• _WORK ORDER_:
Where the listing below reaches the line containing "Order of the", start writing out lines exactly, and stop once the line containing "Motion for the" has been written.

=-=-=-=-=

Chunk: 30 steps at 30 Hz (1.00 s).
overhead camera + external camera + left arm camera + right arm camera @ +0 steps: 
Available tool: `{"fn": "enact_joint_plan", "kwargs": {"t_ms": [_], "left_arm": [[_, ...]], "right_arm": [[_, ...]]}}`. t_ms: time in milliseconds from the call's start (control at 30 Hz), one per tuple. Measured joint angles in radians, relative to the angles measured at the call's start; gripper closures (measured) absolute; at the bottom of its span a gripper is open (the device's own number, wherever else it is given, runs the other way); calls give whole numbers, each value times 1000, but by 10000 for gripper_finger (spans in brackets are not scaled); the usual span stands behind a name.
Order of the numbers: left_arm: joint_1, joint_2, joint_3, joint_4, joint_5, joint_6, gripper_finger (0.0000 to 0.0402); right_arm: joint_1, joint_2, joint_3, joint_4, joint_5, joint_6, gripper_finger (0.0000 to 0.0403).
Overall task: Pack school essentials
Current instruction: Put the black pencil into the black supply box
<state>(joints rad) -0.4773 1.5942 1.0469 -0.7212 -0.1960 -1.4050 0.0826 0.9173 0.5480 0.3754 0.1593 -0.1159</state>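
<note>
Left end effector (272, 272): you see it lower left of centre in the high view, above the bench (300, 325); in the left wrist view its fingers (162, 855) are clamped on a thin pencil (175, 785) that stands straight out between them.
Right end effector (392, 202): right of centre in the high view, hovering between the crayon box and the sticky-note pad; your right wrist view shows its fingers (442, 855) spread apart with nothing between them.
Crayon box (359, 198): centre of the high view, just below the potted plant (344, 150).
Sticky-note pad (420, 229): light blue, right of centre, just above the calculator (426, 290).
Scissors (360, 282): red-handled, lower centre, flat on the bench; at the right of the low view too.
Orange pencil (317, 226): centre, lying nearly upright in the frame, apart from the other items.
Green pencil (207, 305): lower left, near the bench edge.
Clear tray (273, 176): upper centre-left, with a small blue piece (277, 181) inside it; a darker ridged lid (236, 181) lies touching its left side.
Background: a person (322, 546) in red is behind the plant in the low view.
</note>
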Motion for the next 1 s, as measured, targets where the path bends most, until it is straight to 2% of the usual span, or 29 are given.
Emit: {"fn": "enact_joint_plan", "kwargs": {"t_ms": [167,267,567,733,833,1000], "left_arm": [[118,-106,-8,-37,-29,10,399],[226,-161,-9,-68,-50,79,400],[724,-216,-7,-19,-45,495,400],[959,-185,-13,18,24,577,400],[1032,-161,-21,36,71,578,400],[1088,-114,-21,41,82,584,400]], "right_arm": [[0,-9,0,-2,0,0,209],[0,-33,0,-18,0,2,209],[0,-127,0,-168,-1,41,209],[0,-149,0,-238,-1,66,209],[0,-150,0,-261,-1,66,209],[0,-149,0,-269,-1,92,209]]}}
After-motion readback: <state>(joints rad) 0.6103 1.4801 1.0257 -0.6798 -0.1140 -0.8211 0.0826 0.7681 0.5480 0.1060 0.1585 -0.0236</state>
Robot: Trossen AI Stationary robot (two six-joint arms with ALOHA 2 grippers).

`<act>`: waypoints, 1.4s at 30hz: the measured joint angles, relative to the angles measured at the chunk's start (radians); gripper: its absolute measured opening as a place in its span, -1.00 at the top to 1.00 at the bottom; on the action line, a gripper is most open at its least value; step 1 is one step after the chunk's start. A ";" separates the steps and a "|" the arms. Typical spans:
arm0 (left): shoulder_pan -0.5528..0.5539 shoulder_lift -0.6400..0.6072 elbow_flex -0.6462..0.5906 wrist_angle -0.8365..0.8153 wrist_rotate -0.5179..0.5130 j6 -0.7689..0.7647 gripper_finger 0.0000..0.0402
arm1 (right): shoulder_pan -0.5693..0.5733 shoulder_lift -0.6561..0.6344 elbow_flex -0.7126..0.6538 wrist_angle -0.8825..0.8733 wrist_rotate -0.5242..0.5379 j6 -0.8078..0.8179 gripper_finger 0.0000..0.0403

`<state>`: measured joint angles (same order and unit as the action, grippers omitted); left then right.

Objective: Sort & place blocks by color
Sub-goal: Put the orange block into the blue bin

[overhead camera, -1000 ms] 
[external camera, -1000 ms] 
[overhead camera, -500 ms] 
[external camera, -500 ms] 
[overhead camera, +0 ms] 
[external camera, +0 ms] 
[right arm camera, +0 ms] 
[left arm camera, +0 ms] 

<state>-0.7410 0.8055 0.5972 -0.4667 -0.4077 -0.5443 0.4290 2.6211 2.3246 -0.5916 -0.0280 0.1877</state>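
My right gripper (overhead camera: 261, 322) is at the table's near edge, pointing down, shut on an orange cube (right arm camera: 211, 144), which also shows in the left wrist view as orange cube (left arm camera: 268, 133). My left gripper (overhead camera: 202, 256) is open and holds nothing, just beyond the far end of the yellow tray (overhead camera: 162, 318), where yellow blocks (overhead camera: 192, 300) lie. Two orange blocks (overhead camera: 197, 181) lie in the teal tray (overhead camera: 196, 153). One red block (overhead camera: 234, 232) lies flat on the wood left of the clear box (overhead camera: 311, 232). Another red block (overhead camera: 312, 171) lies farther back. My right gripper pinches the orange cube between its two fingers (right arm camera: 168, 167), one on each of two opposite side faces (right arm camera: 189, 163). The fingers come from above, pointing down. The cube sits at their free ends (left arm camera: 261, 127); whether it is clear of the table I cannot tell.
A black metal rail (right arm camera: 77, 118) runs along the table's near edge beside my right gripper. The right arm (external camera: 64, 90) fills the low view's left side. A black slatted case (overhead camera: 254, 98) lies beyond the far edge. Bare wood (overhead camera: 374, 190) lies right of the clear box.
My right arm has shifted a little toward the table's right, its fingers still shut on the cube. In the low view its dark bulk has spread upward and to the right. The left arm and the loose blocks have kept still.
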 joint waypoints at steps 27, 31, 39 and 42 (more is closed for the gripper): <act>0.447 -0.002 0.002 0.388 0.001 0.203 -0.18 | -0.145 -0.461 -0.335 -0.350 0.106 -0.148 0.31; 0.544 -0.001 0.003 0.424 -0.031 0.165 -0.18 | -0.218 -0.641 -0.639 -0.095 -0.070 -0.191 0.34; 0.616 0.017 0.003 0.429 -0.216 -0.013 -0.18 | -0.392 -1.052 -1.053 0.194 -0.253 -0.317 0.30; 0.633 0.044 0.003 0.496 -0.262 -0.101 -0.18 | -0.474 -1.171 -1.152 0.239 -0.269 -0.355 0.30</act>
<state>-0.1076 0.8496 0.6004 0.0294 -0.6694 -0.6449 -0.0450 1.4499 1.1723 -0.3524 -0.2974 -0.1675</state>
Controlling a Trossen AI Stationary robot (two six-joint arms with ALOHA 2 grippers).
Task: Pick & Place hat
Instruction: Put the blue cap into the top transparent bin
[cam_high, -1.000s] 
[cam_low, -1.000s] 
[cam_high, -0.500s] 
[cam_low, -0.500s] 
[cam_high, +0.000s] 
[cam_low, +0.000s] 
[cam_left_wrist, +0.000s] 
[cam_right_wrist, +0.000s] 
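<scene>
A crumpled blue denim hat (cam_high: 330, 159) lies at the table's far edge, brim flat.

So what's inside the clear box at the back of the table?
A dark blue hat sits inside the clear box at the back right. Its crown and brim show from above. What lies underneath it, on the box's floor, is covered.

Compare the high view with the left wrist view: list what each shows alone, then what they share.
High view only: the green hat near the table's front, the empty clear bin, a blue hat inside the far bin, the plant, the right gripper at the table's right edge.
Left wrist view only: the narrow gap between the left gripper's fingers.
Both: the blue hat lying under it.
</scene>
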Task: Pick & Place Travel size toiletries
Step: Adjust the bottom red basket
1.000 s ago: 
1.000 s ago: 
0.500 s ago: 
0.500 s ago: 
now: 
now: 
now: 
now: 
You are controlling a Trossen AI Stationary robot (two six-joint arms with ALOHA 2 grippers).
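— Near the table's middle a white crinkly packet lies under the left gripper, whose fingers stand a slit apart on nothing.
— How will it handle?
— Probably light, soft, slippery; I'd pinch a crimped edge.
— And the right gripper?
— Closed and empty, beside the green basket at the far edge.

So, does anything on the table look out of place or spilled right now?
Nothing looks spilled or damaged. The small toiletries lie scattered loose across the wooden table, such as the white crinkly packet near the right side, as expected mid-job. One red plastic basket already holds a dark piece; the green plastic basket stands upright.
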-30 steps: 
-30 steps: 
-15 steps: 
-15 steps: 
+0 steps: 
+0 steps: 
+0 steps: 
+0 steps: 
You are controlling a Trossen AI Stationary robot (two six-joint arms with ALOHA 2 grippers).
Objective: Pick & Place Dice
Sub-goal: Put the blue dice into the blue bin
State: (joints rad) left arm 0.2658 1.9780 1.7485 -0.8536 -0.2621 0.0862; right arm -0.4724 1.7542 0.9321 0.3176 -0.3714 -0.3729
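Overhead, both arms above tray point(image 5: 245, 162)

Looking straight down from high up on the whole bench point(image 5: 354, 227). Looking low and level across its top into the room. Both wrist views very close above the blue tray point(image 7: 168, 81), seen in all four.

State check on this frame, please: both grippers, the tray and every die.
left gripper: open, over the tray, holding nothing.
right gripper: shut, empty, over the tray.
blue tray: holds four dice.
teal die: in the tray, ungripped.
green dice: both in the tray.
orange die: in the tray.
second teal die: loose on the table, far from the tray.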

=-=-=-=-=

• _TASK RESULT_:
Order of the numbers: left_arm: joint_1, joint_2, joint_3, joint_4, joint_5, joint_6, gripper_finger (0.0000 to 0.0402); right_arm: joint_1, joint_2, joint_3, joint_4, joint_5, joint_6, gripper_finger (0.0000 to 0.0403).
Overall task: Pack school essentials
Current instruction: Put the black pencil into the black supply box
<state>(joints rad) -0.4773 1.5942 1.0469 -0.7212 -0.1960 -1.4050 0.0826 0.9173 0.5480 0.3754 0.1593 -0.1159</state>
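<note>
Left end effector (272, 272): you see it lower left of centre in the high view, above the bench (300, 325); in the left wrist view its fingers (162, 855) are clamped on a thin pencil (175, 785) that stands straight out between them.
Right end effector (392, 202): right of centre in the high view, hovering between the crayon box and the sticky-note pad; your right wrist view shows its fingers (442, 855) spread apart with nothing between them.
Crayon box (359, 198): centre of the high view, just below the potted plant (344, 150).
Sticky-note pad (420, 229): light blue, right of centre, just above the calculator (426, 290).
Scissors (360, 282): red-handled, lower centre, flat on the bench; at the right of the low view too.
Orange pencil (317, 226): centre, lying nearly upright in the frame, apart from the other items.
Green pencil (207, 305): lower left, near the bench edge.
Clear tray (273, 176): upper centre-left, with a small blue piece (277, 181) inside it; a darker ridged lid (236, 181) lies touching its left side.
Background: a person (322, 546) in red is behind the plant in the low view.
</note>
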Motion for the next 1 s, as measured, targets where the path bends most, until it is straight to 2% of the usual span, or 29 are given.

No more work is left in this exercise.